Когда Энди не наверху за живописью – болтается вокруг меня, словно пчела вокруг улья. Его завораживают наши привычки и повадки. Как куры несутся, как испечь безупречную буханку хлеба, ничего не отмеряя, как отгонять слизняков от далий? Какие деревья Ал рубит на дрова, какой парус ловцы омаров применяют на лодках в этих краях? Как собирается вода в цистерне? Почему в доме столько всего покрашено в одинаковый синий? Почему плоскодонка хранится на стропилах в сарае? Зачем к дому прислонена эта длинная лестница?

– У нас нет телефона, – немногословно объясняет Ал. – Ближайшая пожарная станция в девяти милях отсюда. Если крыша или дымоход загорятся…

– Понял, – откликается Энди.

На такие вопросы отвечать легко. Но со временем его пытливость делается более личной. Почему мы с Алом живем здесь одни, среди стольких пустых комнат? Каково было, когда в доме обитало битком людей, до того, как бо́льшая часть полей заросла?

Поначалу я настороже.

– Просто вышло так, – говорю я. – Жизнь в те поры была шустрее.

Энди такими недомолвками не накормишь. Почему так вышло? Вы с Алом вообще хотите жить где-то – где угодно – еще?

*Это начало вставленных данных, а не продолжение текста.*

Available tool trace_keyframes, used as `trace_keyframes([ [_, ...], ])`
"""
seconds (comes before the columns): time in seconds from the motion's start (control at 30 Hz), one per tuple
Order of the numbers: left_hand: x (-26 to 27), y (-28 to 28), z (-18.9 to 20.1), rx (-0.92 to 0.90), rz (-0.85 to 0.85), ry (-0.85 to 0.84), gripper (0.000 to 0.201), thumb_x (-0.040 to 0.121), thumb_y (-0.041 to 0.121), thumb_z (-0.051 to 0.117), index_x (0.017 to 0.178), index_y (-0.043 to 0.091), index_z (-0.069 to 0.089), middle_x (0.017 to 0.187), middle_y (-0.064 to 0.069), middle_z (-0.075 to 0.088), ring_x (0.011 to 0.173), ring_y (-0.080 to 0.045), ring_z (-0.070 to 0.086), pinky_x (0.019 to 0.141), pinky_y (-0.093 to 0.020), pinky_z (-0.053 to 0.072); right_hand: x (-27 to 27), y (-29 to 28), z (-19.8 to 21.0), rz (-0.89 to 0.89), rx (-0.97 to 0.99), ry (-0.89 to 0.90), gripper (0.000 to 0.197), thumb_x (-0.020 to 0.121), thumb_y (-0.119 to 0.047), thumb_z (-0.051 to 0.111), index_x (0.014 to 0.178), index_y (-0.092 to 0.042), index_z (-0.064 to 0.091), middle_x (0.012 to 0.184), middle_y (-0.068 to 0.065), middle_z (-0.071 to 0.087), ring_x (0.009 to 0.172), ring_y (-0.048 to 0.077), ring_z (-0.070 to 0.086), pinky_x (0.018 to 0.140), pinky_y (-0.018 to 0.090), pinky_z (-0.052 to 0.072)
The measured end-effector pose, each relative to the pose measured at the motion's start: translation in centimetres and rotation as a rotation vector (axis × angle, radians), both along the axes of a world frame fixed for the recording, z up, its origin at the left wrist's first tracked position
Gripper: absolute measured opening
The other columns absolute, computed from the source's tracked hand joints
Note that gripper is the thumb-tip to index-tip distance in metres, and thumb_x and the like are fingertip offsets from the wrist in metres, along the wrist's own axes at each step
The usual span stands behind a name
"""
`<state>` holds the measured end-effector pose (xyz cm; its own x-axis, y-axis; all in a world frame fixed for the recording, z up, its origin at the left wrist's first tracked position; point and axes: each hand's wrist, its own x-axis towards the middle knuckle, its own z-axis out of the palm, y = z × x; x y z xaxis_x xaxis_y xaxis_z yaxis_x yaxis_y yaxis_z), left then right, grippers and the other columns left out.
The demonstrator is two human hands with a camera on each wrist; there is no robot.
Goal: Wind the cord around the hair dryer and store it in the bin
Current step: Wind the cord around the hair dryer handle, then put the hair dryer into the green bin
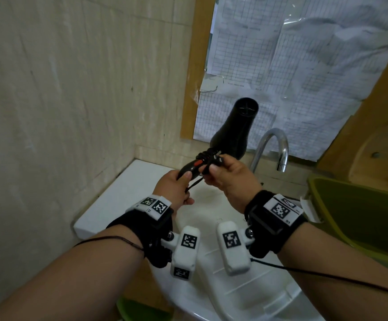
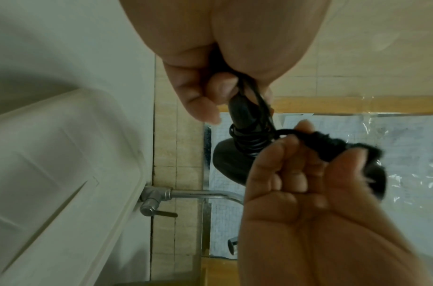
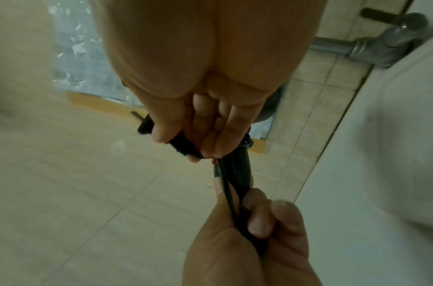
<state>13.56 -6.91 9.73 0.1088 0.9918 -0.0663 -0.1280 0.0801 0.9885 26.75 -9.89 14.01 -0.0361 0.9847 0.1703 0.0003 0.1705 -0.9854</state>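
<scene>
A black hair dryer (image 1: 232, 130) is held above the white sink, nozzle up, with a red switch (image 1: 197, 162) on its handle. My left hand (image 1: 183, 179) grips the bottom of the handle (image 3: 237, 170). Several turns of the black cord (image 2: 247, 139) sit wound round the top of the handle. My right hand (image 1: 213, 170) pinches the cord's plug end (image 3: 176, 143) right beside the handle; a prong (image 3: 135, 115) sticks out past the thumb. A short stretch of cord (image 1: 194, 184) hangs loose under the handle. The green bin (image 1: 355, 218) stands to the right of the sink.
A chrome faucet (image 1: 274, 147) curves up just right of the dryer. The white sink (image 1: 128, 188) lies under both hands, against a tiled wall (image 1: 72, 100) on the left. Papers under plastic (image 1: 304, 66) cover the window behind. Something green (image 1: 139, 309) shows below the sink.
</scene>
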Motion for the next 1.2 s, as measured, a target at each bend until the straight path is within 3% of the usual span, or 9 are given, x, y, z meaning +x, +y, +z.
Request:
trace_keyframes([
  [0.13, 0.9, -0.2, 0.2, -0.029, -0.017, -0.055, 0.021, 0.095, 0.017, 0.044, 0.113, 0.011, 0.053, 0.069, 0.000, 0.048, 0.033, -0.005, 0.043, 0.075, -0.041, 0.056, -0.1, 0.8, -0.3, -0.218, -0.154, 0.176, 0.015, 0.095, -0.015, 0.045, 0.086, -0.014, 0.057, 0.074, 0.006, 0.058, 0.063, 0.013, 0.053, 0.062, 0.023, 0.051],
  [0.27, 1.6, -0.1, 0.0, -0.025, 0.000, -0.030, 0.027, 0.094, 0.018, 0.046, 0.119, 0.010, 0.052, 0.083, -0.003, 0.054, 0.033, -0.003, 0.052, 0.086, -0.049, 0.055, -0.3, 1.4, -0.5, -0.343, -0.222, 0.024, 0.021, 0.094, -0.030, 0.047, 0.082, -0.015, 0.055, 0.068, 0.002, 0.052, 0.058, 0.010, 0.048, 0.059, 0.024, 0.049],
  [0.47, 1.8, 0.1, 0.4, 0.070, -0.010, 0.059, 0.019, 0.093, 0.020, 0.048, 0.112, 0.018, 0.051, 0.087, -0.004, 0.057, 0.059, -0.016, 0.060, 0.085, -0.045, 0.056, 0.2, 1.7, -1.0, -0.365, -0.321, -0.140, 0.034, 0.091, -0.048, 0.042, 0.098, -0.018, 0.057, 0.095, 0.005, 0.059, 0.081, 0.017, 0.058, 0.062, 0.029, 0.053],
  [0.57, 1.8, 0.4, 0.6, 0.106, -0.031, 0.109, 0.015, 0.092, 0.019, 0.049, 0.108, 0.021, 0.050, 0.105, -0.013, 0.060, 0.082, -0.027, 0.066, 0.085, -0.046, 0.056, 0.0, 1.8, -1.0, -0.299, -0.410, 0.019, 0.048, 0.091, -0.052, 0.038, 0.113, -0.014, 0.056, 0.098, 0.012, 0.061, 0.069, 0.021, 0.065, 0.054, 0.028, 0.053],
  [0.67, 1.8, 0.4, 0.6, 0.138, -0.102, 0.171, 0.025, 0.092, 0.019, 0.049, 0.117, 0.019, 0.051, 0.115, -0.015, 0.060, 0.099, -0.032, 0.065, 0.086, -0.047, 0.055, -0.1, 1.8, -1.0, -0.261, -0.422, 0.092, 0.045, 0.092, -0.052, 0.036, 0.095, -0.013, 0.059, 0.089, 0.015, 0.066, 0.068, 0.025, 0.066, 0.061, 0.032, 0.056],
  [0.77, 2.0, 0.5, 0.8, 0.228, -0.194, 0.283, 0.034, 0.093, 0.019, 0.047, 0.127, 0.020, 0.045, 0.111, -0.012, 0.059, 0.094, -0.026, 0.063, 0.082, -0.037, 0.054, 0.2, 2.0, -1.5, -0.281, -0.376, 0.100, 0.041, 0.090, -0.049, 0.044, 0.098, -0.012, 0.061, 0.100, 0.016, 0.069, 0.084, 0.028, 0.067, 0.072, 0.036, 0.056],
  [0.87, 2.4, 0.6, 0.9, 0.296, -0.294, 0.384, 0.041, 0.094, 0.021, 0.046, 0.133, 0.023, 0.036, 0.106, -0.008, 0.057, 0.094, -0.024, 0.060, 0.078, -0.036, 0.050, 0.4, 1.8, -1.2, -0.271, -0.287, 0.199, 0.015, 0.088, -0.031, 0.058, 0.086, -0.016, 0.061, 0.096, 0.014, 0.068, 0.093, 0.032, 0.068, 0.085, 0.047, 0.055],
  [0.97, 2.8, 0.8, 1.0, 0.318, -0.348, 0.379, 0.041, 0.092, 0.021, 0.049, 0.131, 0.023, 0.036, 0.106, -0.005, 0.056, 0.084, -0.016, 0.058, 0.072, -0.031, 0.047, 1.0, 2.1, -0.7, -0.313, -0.248, 0.213, 0.007, 0.082, -0.009, 0.063, 0.077, -0.011, 0.059, 0.078, 0.011, 0.063, 0.077, 0.029, 0.066, 0.075, 0.043, 0.054],
  [1.2, 3.8, 1.8, 1.3, 0.231, -0.356, 0.249, 0.026, 0.091, 0.033, 0.049, 0.116, 0.024, 0.051, 0.095, 0.003, 0.055, 0.078, -0.009, 0.052, 0.070, -0.027, 0.044, 2.8, 2.2, -0.7, -0.351, -0.173, 0.108, 0.013, 0.069, 0.003, 0.059, 0.079, -0.004, 0.056, 0.066, 0.013, 0.054, 0.068, 0.031, 0.055, 0.065, 0.041, 0.046],
])
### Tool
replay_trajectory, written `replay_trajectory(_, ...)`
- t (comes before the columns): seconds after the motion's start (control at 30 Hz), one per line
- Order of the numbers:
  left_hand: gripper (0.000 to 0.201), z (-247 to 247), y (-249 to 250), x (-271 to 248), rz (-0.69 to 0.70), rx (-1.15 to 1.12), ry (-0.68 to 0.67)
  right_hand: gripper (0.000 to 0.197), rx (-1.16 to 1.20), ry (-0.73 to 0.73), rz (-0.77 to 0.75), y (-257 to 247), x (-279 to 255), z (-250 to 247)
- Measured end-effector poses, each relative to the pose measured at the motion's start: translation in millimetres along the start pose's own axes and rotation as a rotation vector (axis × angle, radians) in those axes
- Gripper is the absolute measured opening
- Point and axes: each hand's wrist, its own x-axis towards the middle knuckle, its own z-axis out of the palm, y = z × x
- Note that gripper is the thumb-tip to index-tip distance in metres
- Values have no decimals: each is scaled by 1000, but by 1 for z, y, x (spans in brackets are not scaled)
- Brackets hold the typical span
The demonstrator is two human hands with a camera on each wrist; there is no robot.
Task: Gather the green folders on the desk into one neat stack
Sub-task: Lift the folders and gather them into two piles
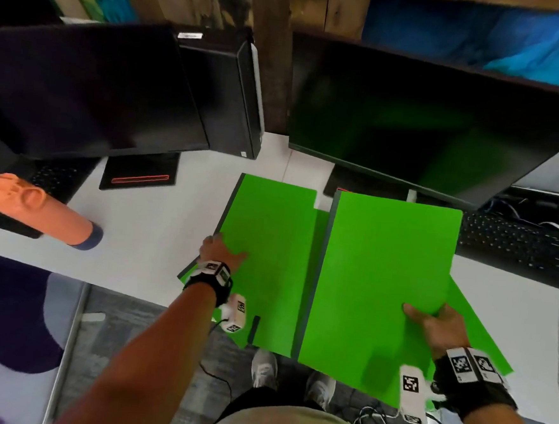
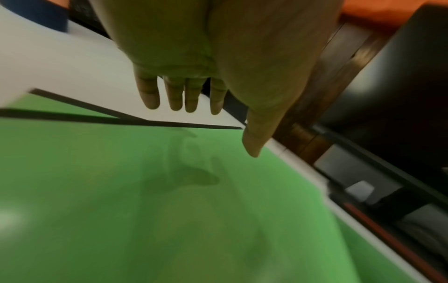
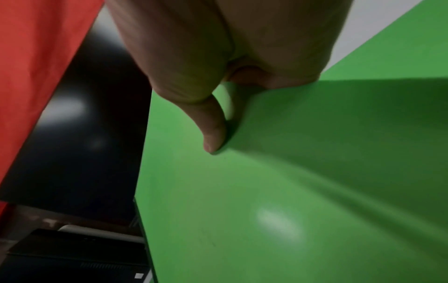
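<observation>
On white desk (image 1: 158, 216) | green folders (image 1: 268, 260) | black monitors (image 1: 426, 122) behind

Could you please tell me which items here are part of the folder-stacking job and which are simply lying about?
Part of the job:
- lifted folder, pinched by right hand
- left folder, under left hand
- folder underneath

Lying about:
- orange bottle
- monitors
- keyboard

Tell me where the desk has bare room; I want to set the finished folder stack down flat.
Bare white desk lies between the orange bottle and the left folder. A narrow strip lies behind the folders, before the monitors. The right is crowded: keyboard, cables.
</observation>
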Motion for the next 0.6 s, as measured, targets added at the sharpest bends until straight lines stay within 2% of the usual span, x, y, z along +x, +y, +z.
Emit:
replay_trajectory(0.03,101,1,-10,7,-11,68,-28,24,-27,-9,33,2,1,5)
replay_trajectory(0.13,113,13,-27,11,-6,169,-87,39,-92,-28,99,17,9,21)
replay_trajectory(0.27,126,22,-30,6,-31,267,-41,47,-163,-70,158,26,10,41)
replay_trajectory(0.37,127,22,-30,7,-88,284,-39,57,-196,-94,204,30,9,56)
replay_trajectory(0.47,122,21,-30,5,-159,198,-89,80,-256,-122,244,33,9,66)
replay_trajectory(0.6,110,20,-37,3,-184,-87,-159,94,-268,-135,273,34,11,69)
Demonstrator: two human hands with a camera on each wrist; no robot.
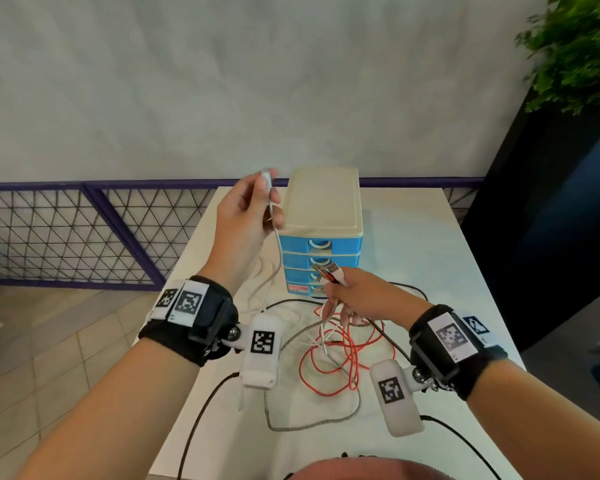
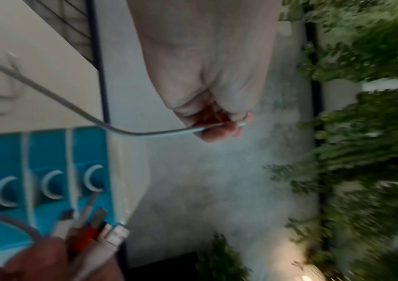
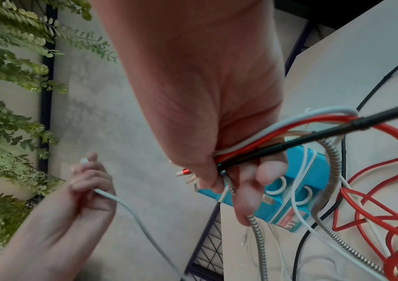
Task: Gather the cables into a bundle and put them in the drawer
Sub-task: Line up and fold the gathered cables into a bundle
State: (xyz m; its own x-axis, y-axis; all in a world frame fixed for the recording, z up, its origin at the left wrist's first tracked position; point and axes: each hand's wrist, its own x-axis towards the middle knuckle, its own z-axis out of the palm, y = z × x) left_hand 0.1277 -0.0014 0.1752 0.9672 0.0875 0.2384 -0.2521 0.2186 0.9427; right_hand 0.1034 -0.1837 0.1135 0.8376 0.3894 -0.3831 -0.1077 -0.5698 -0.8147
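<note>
My left hand (image 1: 253, 209) is raised left of the blue drawer unit (image 1: 323, 258) and pinches the plug end of a white cable (image 1: 276, 237); the same hand (image 2: 214, 117) shows in the left wrist view, the cable (image 2: 72, 106) running off to the left. My right hand (image 1: 354, 296) grips a bunch of cable ends (image 1: 331, 273) in front of the lower drawers. The right wrist view shows white, red and black cables (image 3: 277, 133) clamped in that hand (image 3: 229, 161). A red cable (image 1: 340, 355), a braided cable (image 1: 291, 424) and a black cable (image 1: 392, 344) lie tangled on the white table (image 1: 430, 244). All drawers look closed.
A purple mesh railing (image 1: 84, 233) runs behind and left of the table. A green plant (image 1: 579, 53) hangs at the upper right above a dark panel. Black leads (image 1: 194, 424) trail off the table's near edge from my wrist cameras.
</note>
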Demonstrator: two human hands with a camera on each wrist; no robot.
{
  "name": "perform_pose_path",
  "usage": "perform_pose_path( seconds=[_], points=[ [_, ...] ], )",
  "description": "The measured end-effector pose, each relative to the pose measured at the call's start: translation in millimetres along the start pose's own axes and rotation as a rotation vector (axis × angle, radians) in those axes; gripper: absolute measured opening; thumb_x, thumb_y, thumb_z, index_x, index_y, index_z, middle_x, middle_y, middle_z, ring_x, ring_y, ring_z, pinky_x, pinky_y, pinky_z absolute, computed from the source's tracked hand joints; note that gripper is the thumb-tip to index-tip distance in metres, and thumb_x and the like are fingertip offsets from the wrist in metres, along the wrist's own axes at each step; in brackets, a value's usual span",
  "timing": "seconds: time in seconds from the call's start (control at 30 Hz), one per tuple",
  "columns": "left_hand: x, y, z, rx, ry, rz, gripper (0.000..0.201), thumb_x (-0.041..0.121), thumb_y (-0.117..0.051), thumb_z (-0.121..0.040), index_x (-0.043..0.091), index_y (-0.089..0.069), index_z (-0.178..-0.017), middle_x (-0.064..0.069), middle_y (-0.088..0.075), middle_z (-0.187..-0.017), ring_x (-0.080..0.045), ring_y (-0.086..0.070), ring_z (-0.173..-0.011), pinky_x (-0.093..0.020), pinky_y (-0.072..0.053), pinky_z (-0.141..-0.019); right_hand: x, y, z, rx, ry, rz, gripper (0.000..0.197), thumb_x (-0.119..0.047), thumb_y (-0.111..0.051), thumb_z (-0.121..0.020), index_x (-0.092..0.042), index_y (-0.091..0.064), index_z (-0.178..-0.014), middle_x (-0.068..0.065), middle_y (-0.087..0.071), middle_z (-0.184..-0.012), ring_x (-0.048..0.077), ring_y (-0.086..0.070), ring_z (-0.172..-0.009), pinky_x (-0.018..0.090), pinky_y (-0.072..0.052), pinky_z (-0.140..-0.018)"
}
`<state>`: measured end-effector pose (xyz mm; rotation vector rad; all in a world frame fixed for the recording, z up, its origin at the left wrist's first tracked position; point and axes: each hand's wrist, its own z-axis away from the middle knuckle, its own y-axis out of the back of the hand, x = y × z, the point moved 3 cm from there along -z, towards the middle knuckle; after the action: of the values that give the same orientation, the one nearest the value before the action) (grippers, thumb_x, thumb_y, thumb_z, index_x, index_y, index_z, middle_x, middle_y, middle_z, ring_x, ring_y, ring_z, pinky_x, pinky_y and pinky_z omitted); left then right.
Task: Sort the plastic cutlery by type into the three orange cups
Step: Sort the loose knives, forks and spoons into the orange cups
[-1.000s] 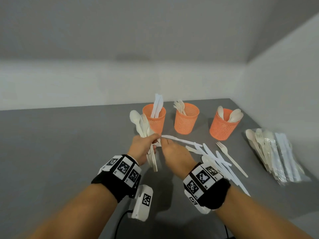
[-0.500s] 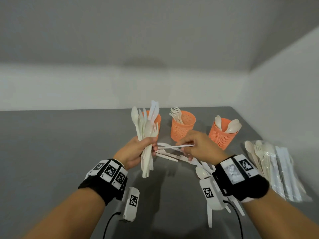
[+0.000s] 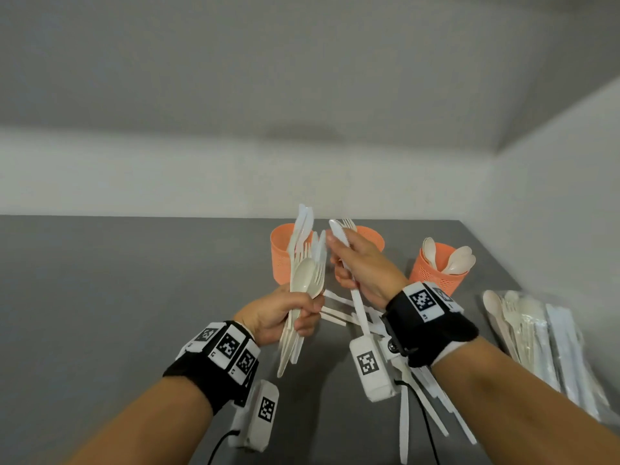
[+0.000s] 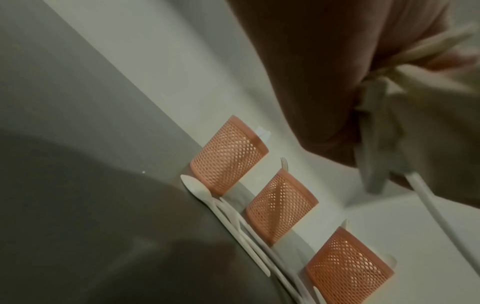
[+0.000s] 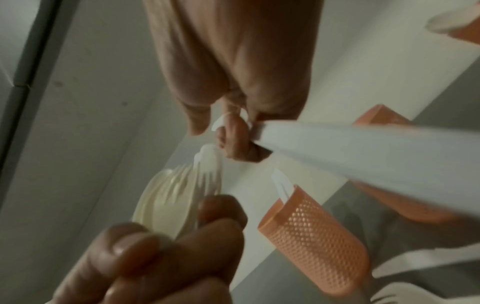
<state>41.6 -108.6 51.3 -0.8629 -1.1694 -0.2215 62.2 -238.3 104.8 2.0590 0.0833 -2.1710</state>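
Note:
My left hand [image 3: 285, 313] grips a mixed bundle of white and cream cutlery [image 3: 303, 283], upright, in front of the left orange cup [image 3: 281, 255]. My right hand [image 3: 362, 266] holds a single white knife [image 3: 355, 297] nearly upright, blade up, right beside that bundle and in front of the middle cup [image 3: 372, 238], which holds forks. The right cup [image 3: 432, 268] holds cream spoons. In the left wrist view the three cups [image 4: 280, 205] stand in a row with loose cutlery [image 4: 233, 216] beside them. In the right wrist view the knife [image 5: 363, 152] crosses above the knife cup [image 5: 311, 236].
Loose white knives and handles [image 3: 432, 407] lie on the grey table [image 3: 117, 297] under my right wrist. A clear bag of packed cutlery [image 3: 543, 347] lies at the right by the wall. Wrist camera units [image 3: 369, 364] hang below both wrists.
My right hand has lifted the single knife from level to nearly upright and brought it next to the bundle. My left hand tilted the bundle and stayed in front of the left cup.

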Motion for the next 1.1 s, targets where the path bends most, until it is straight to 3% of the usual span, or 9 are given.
perform_pose_path(
  seconds=[0.2, 0.33, 0.43, 0.5, 0.6, 0.8, 0.97, 1.03, 1.1],
  points=[
    [3, 1, -3, -0.015, 0.026, 0.024, 0.023, 0.002, -0.052, -0.065, 0.007, -0.047, -0.087, -0.001, -0.044, -0.049, -0.009, -0.041, -0.037, -0.022, -0.042, -0.044, 4, -12, -9, -0.019, -0.05, -0.099, 0.011, -0.011, -0.062, -0.087, -0.002, -0.059, -0.09, 0.004, -0.042, -0.061, 0.007, -0.034, -0.045, 0.014, -0.029, -0.037],
    [11, 9, -2, 0.133, 0.019, 0.003, 0.023, 0.009, -0.055, -0.076, 0.005, -0.049, -0.098, -0.004, -0.057, -0.06, -0.012, -0.049, -0.042, -0.023, -0.044, -0.044, -1, -11, -12, 0.145, 0.007, -0.079, 0.017, -0.013, -0.055, -0.091, -0.01, -0.057, -0.074, -0.004, -0.044, -0.045, 0.004, -0.036, -0.034, 0.014, -0.031, -0.036],
    [18, 18, 2, 0.183, -0.005, -0.075, 0.023, 0.012, -0.052, -0.089, 0.001, -0.05, -0.108, -0.003, -0.067, -0.069, -0.012, -0.052, -0.046, -0.022, -0.045, -0.044, -1, -12, -16, 0.173, 0.036, -0.101, 0.02, -0.016, -0.049, -0.095, -0.009, -0.057, -0.078, -0.007, -0.049, -0.043, 0.003, -0.041, -0.034, 0.014, -0.034, -0.037],
    [22, 21, 6, 0.168, 0.002, -0.101, 0.021, 0.013, -0.049, -0.092, 0.005, -0.055, -0.11, -0.003, -0.069, -0.072, -0.012, -0.051, -0.046, -0.021, -0.044, -0.044, 2, -18, -18, 0.113, 0.059, -0.134, 0.021, -0.02, -0.05, -0.095, -0.002, -0.06, -0.091, -0.002, -0.054, -0.05, 0.005, -0.044, -0.036, 0.018, -0.038, -0.04],
    [24, 24, 10, 0.158, 0.019, -0.113, 0.019, 0.014, -0.049, -0.092, 0.006, -0.058, -0.106, -0.005, -0.071, -0.074, -0.012, -0.054, -0.046, -0.022, -0.048, -0.046, 7, -21, -23, 0.061, 0.057, -0.151, 0.026, -0.019, -0.052, -0.094, 0.003, -0.059, -0.105, 0.0, -0.058, -0.054, 0.005, -0.046, -0.037, 0.021, -0.04, -0.043],
    [30, 43, 21, 0.23, 0.012, -0.129, 0.02, 0.014, -0.048, -0.093, 0.007, -0.053, -0.111, -0.011, -0.075, -0.091, -0.012, -0.058, -0.049, -0.019, -0.047, -0.044, 4, -11, -39, 0.236, 0.02, -0.25, 0.015, -0.022, -0.052, -0.094, -0.012, -0.059, -0.085, -0.006, -0.053, -0.058, 0.007, -0.033, -0.047, 0.015, -0.028, -0.041],
    [33, 58, 25, 0.251, 0.038, -0.097, 0.019, 0.015, -0.046, -0.094, 0.008, -0.05, -0.111, -0.013, -0.074, -0.087, -0.013, -0.053, -0.043, -0.02, -0.044, -0.04, 9, -27, -50, 0.092, 0.017, -0.313, 0.006, -0.012, -0.054, -0.092, -0.008, -0.058, -0.09, 0.007, -0.047, -0.076, 0.008, -0.032, -0.051, 0.014, -0.028, -0.038],
    [34, 64, 25, 0.295, 0.037, -0.085, 0.015, 0.016, -0.046, -0.094, 0.009, -0.051, -0.105, -0.015, -0.072, -0.084, -0.013, -0.051, -0.041, -0.02, -0.043, -0.04, 0, -25, -53, 0.152, 0.057, -0.256, 0.007, -0.01, -0.054, -0.092, -0.009, -0.059, -0.086, 0.005, -0.051, -0.073, 0.007, -0.035, -0.047, 0.014, -0.028, -0.038],
    [36, 75, 23, 0.384, 0.01, -0.042, 0.013, 0.014, -0.046, -0.093, 0.008, -0.057, -0.097, -0.015, -0.067, -0.08, -0.012, -0.044, -0.037, -0.019, -0.04, -0.04, -14, -16, -57, 0.301, 0.123, -0.21, 0.009, -0.012, -0.055, -0.092, -0.016, -0.057, -0.083, -0.003, -0.052, -0.069, 0.003, -0.041, -0.047, 0.013, -0.031, -0.039]
  ],
)
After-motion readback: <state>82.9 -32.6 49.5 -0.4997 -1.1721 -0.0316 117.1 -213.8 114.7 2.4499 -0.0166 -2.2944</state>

Трудно сказать, что у меня на уме. Давно никому не приходила охота спрашивать.

Он настаивает.

– Я хочу знать.

И вот, мало-помалу, я открываюсь. Рассказываю ему о той поездке в Рокленд, когда я отказалась видаться с врачом. Об исчезающем сокровище в Тайном туннеле. О ведьмах, о морских капитанах, о корабле, застрявшем во льду…

О чем вы тосковали, когда не вышло остаться в школе?

Почему вы так боитесь врачей?

Он ластится, как пес, и любопытен, как кот.

Кто вы, Кристина Олсон?

Однажды вечером в Ракушечной Энди отыскивает папин деревянный ларчик с памятными мелочами, поднимает крышку. Проводит пальцами по гладким линиям гребня из китового уса. Вынимает оловянного солдатика, поднимает ему ручки указательным пальцем.

– Чье это?

– Отцово. Этот ларчик – единственное, что я сохранила после его смерти.

– Я когда-то собирал игрушечных солдатиков, – задумчиво произносит Энди. – В детстве устроил целое поле битвы. У меня в студии в Пенсильвании на подоконнике до сих пор стоит их шеренга. – Кладет солдатика обратно в ларец, проводит пальцем по куску антрацита. – Почему, как вы думаете, он это сберег?